- Aim of the exercise -
Find the string "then" in the entries and copy each line that has it.

Source data
━━━━━━━━━━━━━━━━━━━━━━━━━━━━━━

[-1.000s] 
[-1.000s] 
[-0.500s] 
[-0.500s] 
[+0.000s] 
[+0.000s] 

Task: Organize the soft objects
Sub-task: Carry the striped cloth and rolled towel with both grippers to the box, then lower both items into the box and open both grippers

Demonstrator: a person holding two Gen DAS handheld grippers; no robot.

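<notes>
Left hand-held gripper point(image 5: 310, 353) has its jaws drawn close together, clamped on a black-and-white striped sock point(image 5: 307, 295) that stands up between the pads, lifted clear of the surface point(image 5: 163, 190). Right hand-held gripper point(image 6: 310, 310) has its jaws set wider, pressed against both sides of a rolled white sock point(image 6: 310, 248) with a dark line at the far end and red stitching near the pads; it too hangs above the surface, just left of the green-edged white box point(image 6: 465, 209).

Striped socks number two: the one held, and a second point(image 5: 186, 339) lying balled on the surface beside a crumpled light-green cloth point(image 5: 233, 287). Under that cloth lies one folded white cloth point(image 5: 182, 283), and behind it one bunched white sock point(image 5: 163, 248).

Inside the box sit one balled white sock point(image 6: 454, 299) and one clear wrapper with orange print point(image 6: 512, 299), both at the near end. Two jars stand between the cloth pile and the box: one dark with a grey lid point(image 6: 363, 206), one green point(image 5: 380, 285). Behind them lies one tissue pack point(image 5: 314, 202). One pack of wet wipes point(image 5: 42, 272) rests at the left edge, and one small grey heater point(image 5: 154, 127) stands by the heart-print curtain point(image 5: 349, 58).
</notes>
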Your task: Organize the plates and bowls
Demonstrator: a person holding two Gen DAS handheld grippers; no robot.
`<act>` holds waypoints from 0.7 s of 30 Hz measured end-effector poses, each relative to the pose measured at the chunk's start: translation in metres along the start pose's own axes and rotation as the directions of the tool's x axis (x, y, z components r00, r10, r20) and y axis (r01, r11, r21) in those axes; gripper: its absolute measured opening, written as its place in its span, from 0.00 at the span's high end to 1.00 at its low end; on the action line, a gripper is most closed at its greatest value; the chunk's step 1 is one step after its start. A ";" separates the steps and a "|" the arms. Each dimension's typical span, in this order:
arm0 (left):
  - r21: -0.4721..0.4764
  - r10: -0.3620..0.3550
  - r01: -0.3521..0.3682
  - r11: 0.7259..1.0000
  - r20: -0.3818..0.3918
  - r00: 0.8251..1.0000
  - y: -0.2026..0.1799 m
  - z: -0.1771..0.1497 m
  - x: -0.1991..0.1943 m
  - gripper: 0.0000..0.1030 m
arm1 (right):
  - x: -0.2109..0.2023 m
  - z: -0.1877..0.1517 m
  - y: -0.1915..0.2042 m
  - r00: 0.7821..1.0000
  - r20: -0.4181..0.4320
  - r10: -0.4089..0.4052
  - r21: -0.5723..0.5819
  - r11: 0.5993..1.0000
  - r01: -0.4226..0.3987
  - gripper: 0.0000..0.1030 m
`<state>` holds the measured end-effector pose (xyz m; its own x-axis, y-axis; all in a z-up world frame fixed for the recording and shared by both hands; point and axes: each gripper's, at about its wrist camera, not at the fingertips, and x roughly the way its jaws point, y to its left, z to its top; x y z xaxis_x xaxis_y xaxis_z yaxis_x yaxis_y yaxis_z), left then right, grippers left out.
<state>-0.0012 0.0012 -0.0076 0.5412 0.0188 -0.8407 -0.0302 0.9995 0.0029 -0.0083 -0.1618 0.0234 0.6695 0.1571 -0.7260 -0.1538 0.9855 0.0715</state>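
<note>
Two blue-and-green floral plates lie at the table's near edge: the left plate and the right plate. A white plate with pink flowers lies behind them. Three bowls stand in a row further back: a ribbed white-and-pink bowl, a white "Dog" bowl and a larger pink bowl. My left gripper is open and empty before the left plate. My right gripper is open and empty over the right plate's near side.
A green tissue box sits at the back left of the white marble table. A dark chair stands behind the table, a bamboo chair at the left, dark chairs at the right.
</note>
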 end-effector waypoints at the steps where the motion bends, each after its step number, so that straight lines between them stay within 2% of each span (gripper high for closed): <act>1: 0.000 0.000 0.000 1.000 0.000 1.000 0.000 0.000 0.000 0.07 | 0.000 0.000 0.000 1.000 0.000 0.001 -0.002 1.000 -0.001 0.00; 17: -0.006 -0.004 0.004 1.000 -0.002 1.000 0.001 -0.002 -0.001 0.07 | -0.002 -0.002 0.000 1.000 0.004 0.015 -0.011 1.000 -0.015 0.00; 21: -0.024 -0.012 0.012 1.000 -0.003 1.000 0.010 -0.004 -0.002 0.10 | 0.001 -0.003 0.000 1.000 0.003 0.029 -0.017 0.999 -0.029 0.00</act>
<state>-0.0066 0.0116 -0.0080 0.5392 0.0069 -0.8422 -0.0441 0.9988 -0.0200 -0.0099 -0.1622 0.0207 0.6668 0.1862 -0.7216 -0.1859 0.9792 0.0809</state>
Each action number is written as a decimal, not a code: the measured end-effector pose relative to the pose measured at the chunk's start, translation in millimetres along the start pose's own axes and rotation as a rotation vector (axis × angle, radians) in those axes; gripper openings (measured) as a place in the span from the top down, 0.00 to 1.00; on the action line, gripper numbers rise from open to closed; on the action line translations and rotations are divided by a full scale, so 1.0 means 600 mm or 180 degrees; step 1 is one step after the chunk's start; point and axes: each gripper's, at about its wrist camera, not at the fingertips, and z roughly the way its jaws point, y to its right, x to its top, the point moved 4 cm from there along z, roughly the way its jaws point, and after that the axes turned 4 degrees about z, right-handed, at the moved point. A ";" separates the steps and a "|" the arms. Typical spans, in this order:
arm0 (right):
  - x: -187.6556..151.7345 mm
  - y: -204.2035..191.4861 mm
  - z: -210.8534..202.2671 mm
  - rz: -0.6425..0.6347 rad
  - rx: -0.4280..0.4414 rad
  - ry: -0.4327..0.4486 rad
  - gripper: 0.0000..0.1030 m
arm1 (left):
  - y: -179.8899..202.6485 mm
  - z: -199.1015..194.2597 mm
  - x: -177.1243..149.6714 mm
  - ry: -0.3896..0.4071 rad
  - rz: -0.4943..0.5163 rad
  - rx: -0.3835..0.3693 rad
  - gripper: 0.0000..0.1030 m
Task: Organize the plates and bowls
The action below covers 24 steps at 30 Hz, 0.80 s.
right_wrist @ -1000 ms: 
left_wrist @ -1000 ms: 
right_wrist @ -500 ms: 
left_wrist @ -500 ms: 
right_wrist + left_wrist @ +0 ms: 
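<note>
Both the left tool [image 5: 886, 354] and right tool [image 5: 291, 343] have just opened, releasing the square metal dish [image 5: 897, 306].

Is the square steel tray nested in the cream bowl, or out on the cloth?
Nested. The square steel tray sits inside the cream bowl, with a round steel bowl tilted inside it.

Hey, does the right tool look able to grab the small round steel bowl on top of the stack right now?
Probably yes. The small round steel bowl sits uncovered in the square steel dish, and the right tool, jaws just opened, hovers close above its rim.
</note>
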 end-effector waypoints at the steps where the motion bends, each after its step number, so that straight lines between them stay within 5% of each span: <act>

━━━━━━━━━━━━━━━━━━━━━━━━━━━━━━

- Response for this exercise -
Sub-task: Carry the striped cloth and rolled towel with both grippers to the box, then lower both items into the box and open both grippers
`<state>` holds the measured end-effector pose (xyz m; its own x-axis, y-axis; all in a z-up world frame fixed for the recording and shared by both hands; point and axes: each gripper's, at about its wrist camera, not at the fingertips, and x roughly the way its jaws point, y to its left, z to its top; x y z xaxis_x xaxis_y xaxis_z yaxis_x yaxis_y yaxis_z), left then right, grippers left out.

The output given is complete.